-- Problem to solve --
Return, exactly as written, the lines of the material from its top through the line with "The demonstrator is", keeping pictures out.

Raw data below:

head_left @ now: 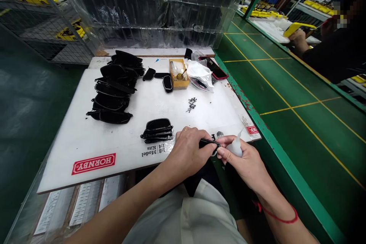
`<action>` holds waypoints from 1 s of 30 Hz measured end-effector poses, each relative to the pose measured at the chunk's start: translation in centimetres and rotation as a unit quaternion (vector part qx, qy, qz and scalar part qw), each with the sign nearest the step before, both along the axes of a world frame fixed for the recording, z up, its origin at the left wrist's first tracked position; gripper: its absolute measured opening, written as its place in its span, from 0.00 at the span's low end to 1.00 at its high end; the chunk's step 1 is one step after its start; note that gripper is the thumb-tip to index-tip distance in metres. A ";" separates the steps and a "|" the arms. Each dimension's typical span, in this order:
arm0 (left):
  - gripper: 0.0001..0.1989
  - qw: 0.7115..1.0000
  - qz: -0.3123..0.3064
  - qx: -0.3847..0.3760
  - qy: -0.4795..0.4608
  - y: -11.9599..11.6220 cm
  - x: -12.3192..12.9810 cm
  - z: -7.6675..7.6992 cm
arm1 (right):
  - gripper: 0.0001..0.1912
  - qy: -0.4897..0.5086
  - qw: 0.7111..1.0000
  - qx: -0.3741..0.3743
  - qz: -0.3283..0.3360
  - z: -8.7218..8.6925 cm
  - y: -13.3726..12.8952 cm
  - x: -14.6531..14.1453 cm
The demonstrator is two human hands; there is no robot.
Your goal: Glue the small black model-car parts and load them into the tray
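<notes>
My left hand is closed around a glossy black plastic part at the front edge of the board. My right hand grips a translucent white squeeze bottle with a thin pointed nozzle that tilts upward. Its thumb and fingertips meet at the right end of the black part; whether they pinch anything small there is hidden. Left of my left hand lies a small stack of similar black parts. Several tiny black pieces are scattered beyond my hands.
Larger piles of black parts line the left of the white board. A yellow box, a white plastic bag and a phone sit at the back. To the right, another person's hand holds a yellow part.
</notes>
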State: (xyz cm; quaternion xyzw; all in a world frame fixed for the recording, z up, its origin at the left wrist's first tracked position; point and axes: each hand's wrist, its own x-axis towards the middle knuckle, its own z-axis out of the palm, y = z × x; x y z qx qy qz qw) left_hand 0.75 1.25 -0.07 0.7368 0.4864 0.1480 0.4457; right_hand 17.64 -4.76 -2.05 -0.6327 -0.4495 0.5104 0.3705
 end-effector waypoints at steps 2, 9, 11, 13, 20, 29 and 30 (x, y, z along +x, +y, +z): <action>0.06 1.000 0.009 -0.018 -0.004 0.2 0.2 0.1 | 0.15 0.007 1.000 -0.016 0.005 0.2 0.1 0.1; 0.04 0.997 0.042 -0.061 -0.015 0.9 0.8 0.1 | 0.15 -0.005 1.000 -0.022 0.018 0.5 -0.2 1.5; 0.04 0.997 0.054 -0.063 -0.011 1.1 1.0 -0.1 | 0.15 -0.043 0.999 -0.002 0.021 0.7 -0.7 2.3; 0.04 0.996 0.059 -0.063 -0.001 1.2 1.1 -0.4 | 0.16 -0.090 0.995 0.022 0.022 1.2 -1.2 3.0; 0.09 0.997 0.024 -0.058 0.037 1.2 0.9 -0.5 | 0.18 -0.239 0.956 0.115 -0.122 3.1 -2.1 3.3; 0.11 0.998 0.003 -0.049 0.033 1.1 0.5 -0.7 | 0.11 -0.431 0.845 0.272 -0.162 3.6 -2.1 1.6; 0.11 0.998 0.002 -0.047 0.030 1.1 0.5 -0.8 | 0.11 -0.440 0.838 0.278 -0.162 3.8 -2.0 1.4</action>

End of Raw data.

-- Answer space --
head_left @ now: 
`<action>` holds waypoints from 1 s of 30 Hz measured end-effector poses, each relative to the pose measured at the chunk's start: translation in centimetres and rotation as a unit quaternion (vector part qx, qy, qz and scalar part qw), each with the sign nearest the step before, both along the axes of a world frame fixed for the recording, z up, its origin at the left wrist's first tracked position; gripper: its absolute measured opening, written as its place in its span, from 0.00 at the span's low end to 1.00 at its high end; the chunk's step 1 is one step after its start; note that gripper is the thumb-tip to index-tip distance in metres. A ";" separates the steps and a "|" the arms. Each dimension's typical span, in this order:
arm0 (left):
  - gripper: 0.0001..0.1989
  - qw: 0.7115..1.0000
  - qz: -0.3123..0.3064
  - qx: -0.3847..0.3760
  - qy: -0.4795..0.4608
  - y: -11.9599..11.6220 cm
  - x: -12.3192..12.9810 cm
  - z: -7.6675..7.6992 cm
arm1 (right):
  - gripper: 0.0001..0.1912
  - qy: -0.4897..0.5086
  - qw: 0.7111..1.0000
  - qx: -0.3741..0.3743
  - qz: -0.3283..0.3360
  - z: -8.7218..8.6925 cm
  - y: -13.3726..12.8952 cm
  - x: -14.6531..14.1453 cm
The demonstrator is two human hands; there is no robot.

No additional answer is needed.